Centro Alcologico Regionale di Careggi. Dalla Regione 100.000 euro

Centro Alcologico Regionale di Careggi. Dalla Regione 100.000 euro

Centro Alcologico Regionale di Careggi. Dalla Regione 100.000 euro
Dai dati del rapporto nazionale Osservasalute è emerso che tra il 2014 e il 2015 in Toscana la percentuale di persone che consumano alcol è passata dal 62,2% al 69,1%, rispetto a una media italiana del 64,5%. “Come Regione siamo molto impegnati sui temi della prevenzione e dei corretti stili di vita”, ha detto l’assessore Saccardi.

Un finanziamento di 100.000 euro al Centro Alcologico Regionale di Careggi, per consentire continuità alla sua attività per il 2017. Lo destina la giunta regionale, con una delibera presentata dall'assessore al diritto alla salute e al sociale Stefania Saccardi e approvata nel corso dell'ultima seduta.

“Dai dati del rapporto nazionale Osservasalute, resi noti proprio pochi giorni fa – spiega in una nota l'assessore Saccardi – è emerso che tra il 2014 e il 2015 in Toscana la percentuale di persone che consumano alcol è passata dal 62,2% al 69,1%, rispetto a una media italiana del 64,5%. Aumentano i forti bevitori, anche tra i giovani, ed è prevedibile che questo aumento in futuro si traduca anche in una crescita di malattie croniche derivanti dall'eccessivo consumo di alcol. Come Regione siamo molto impegnati sui temi della prevenzione e dei corretti stili di vita. E dunque vogliamo sostenere anche l'azione del Centro Alcologio Regionale”.
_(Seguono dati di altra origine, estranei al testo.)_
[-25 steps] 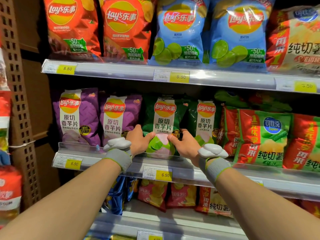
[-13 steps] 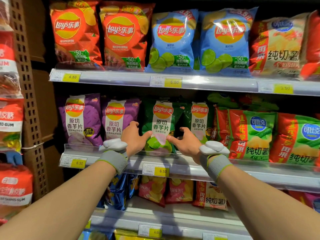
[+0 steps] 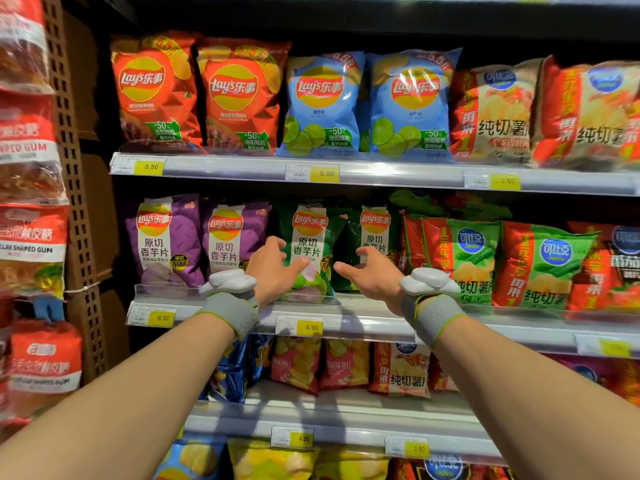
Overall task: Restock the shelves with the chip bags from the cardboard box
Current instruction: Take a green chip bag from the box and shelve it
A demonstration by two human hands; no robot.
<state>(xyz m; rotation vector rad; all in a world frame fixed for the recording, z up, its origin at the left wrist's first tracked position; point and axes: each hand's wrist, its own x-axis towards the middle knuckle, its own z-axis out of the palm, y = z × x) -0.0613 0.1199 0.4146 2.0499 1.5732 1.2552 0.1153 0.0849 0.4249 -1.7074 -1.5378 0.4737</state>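
Observation:
A green Lay's chip bag (image 3: pixel 309 233) stands upright on the middle shelf (image 3: pixel 363 325), behind the clear front lip. My left hand (image 3: pixel 272 271) hovers at its lower left with fingers spread, the thumb tip over the bag's front. My right hand (image 3: pixel 372 273) is at the bag's lower right, fingers apart and off the bag. A second green bag (image 3: pixel 375 226) stands just to the right. The cardboard box is out of sight.
Purple Lay's bags (image 3: pixel 194 240) fill the shelf to the left, red-green bags (image 3: pixel 464 258) to the right. The upper shelf holds orange bags (image 3: pixel 201 95) and blue bags (image 3: pixel 367 102). Lower shelves hold more bags. Gum packs (image 3: pixel 31 237) hang on a perforated post at the left.
Both hands have let go of the green bag's lower sides and drawn back slightly, fingers spreading. The view has tilted up and pulled away from the shelf.

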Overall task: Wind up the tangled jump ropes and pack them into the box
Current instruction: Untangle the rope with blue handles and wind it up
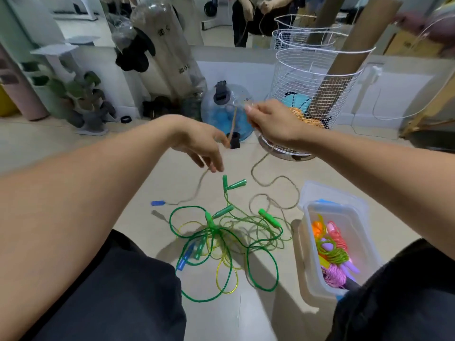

Il Centro Alcologico Regionale di Careggi svolge le funzioni di riferimento regionale per quanto riguarda:
– epidemiologia, come osservatorio dei problemi alcolcorrelati;
– prevenzione, come pianificazione, sperimentazione e validazione di nuovi modelli di intervento, anche come supporto alle équipe alcologiche dei SERT nell'elaborazione di linee guida per la gestione dei problemi alcolcorrelati;
– Formazione degli operatori, in collaborazione con la realtà del territorio già titolari di percorsi formativi accreditati;
– ricerca clinica e biologica.
 
I dati diffusi dalla Regione Toscana e tratti dallo studio Edit (Epidemiologia dell'Infortunistica Stradale in Toscana) 2015 dell'Ars (Agenzia Regionale di Sanità) sugli stili di vita a rischio tra i giovani in Toscana

Il consumo a rischio di alcol è collocato tra i primi cinque fattori di rischio nel mondo per malattia, disabilità e decesso. Dalla fine degli anni '90 sembrano convivere due modelli di consumo di alcol: uno giovanile, omologato sui comportamenti dei coetanei del Nord Europa, meno legato al consumo di vino, con assunzione di larghe quantità di alcol (aperitivi, birra e superalcolici) in poche occasioni (soprattutto durante il weekend) e l'altro tipico della fascia adulta, più tradizionale e legato al consumo di vino, ai pasti ed in famiglia.

Secondo i risultati dello studio EDIT, nel 2015, la quasi totalità dei ragazzi, vale a dire circa il 95%, ha dichiarato di aver bevuto almeno una bevanda alcolica nella vita. L'analisi del trend, misurata sulla base della percentuale di coloro che hanno risposto di aver bevuto, almeno una volta, una qualunque bevanda alcolica nell'ultima settimana, indica un'importante riduzione del consumo dal 2005, attestandosi nell'ultima rilevazione al 70% circa.

Il consumo di alcol ha ancora un gradiente rispetto all'età: i consumatori sono il 61,2% nei quattordicenni, mentre sono il 76,0% nei diciannovenni.